Problem requirements >>
Examine the material below. Gather every line in which the string "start" appears.

'''

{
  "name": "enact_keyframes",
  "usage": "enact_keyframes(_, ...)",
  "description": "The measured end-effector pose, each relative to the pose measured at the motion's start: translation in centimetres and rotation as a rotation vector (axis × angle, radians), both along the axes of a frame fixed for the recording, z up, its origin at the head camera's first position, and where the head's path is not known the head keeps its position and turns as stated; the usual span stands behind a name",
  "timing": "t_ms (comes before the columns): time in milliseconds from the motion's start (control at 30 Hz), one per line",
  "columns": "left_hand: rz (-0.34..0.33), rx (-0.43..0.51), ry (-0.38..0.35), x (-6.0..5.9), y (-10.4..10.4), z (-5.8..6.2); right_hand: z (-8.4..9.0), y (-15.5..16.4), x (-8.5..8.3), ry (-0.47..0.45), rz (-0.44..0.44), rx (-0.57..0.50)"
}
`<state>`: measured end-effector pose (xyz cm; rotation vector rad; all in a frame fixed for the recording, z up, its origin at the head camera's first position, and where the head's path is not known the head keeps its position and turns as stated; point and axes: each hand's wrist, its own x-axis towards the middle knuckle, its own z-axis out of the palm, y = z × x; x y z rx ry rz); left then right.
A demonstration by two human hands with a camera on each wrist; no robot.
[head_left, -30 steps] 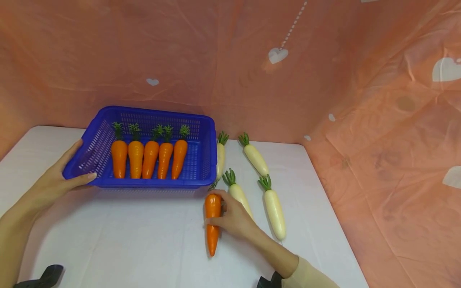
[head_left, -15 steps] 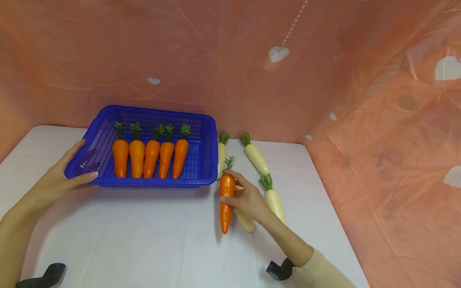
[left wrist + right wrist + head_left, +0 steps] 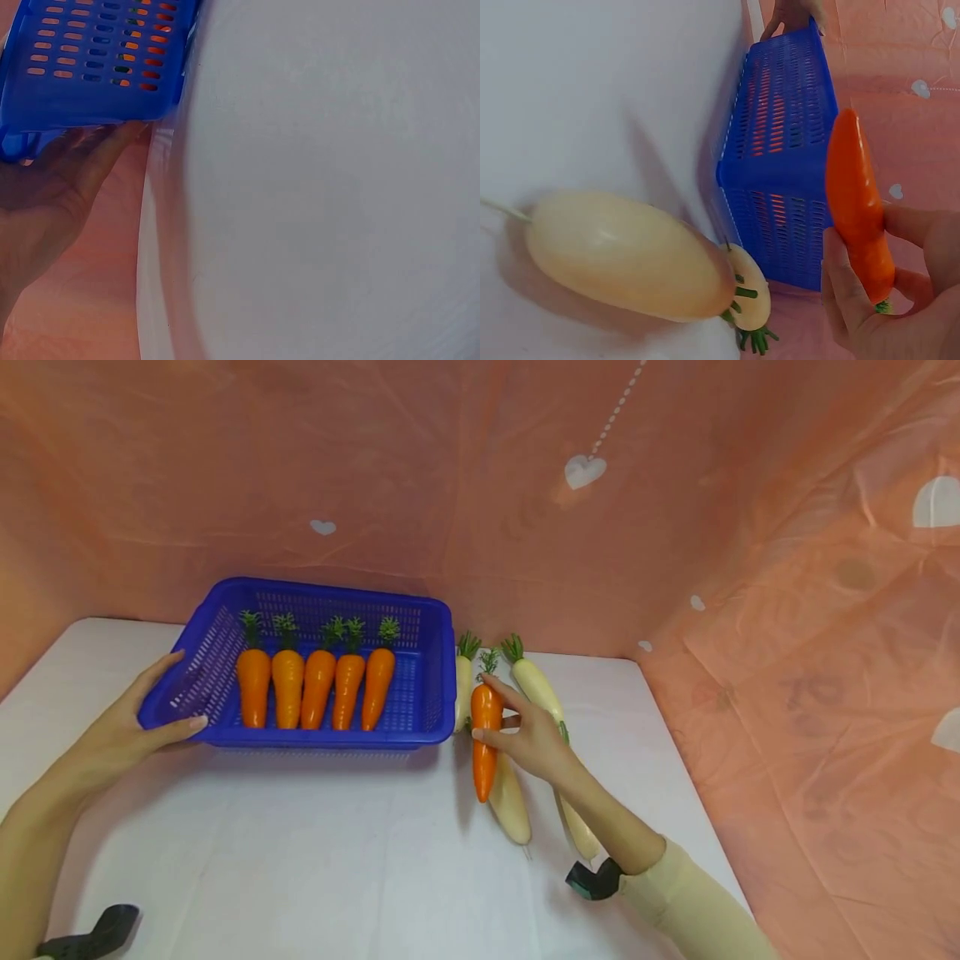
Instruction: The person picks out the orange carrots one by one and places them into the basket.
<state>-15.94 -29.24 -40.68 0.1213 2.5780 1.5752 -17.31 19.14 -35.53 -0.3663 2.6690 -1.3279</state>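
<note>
The right hand point(image 3: 534, 745) grips a toy carrot point(image 3: 485, 739) lifted just at 3 o'clock of the blue basket point(image 3: 427, 610); the left hand point(image 3: 123, 735) clasps the basket's 9 o'clock rim.

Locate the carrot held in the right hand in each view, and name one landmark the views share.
Head: held carrot right of centre, just right of the blue basket.
Left wrist: not in it.
Right wrist: carrot at right, pinched by the right hand.
Shared landmark: the blue basket, in all three views.
</note>
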Motion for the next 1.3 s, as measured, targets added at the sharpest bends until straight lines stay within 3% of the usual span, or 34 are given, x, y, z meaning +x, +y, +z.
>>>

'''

Finished exercise >>
  "description": "The measured end-effector pose, each relative to the pose measured at the motion's start: translation in centimetres and rotation as a rotation vector (axis × angle, radians), both along the axes of a frame fixed for the recording, z up, its origin at the head camera's first position, and where the head's path is not known the head keeps its position and turns as stated; the usual span stands behind a name",
  "timing": "t_ms (comes before the columns): time in milliseconds from the motion's start (control at 30 Hz), one per line",

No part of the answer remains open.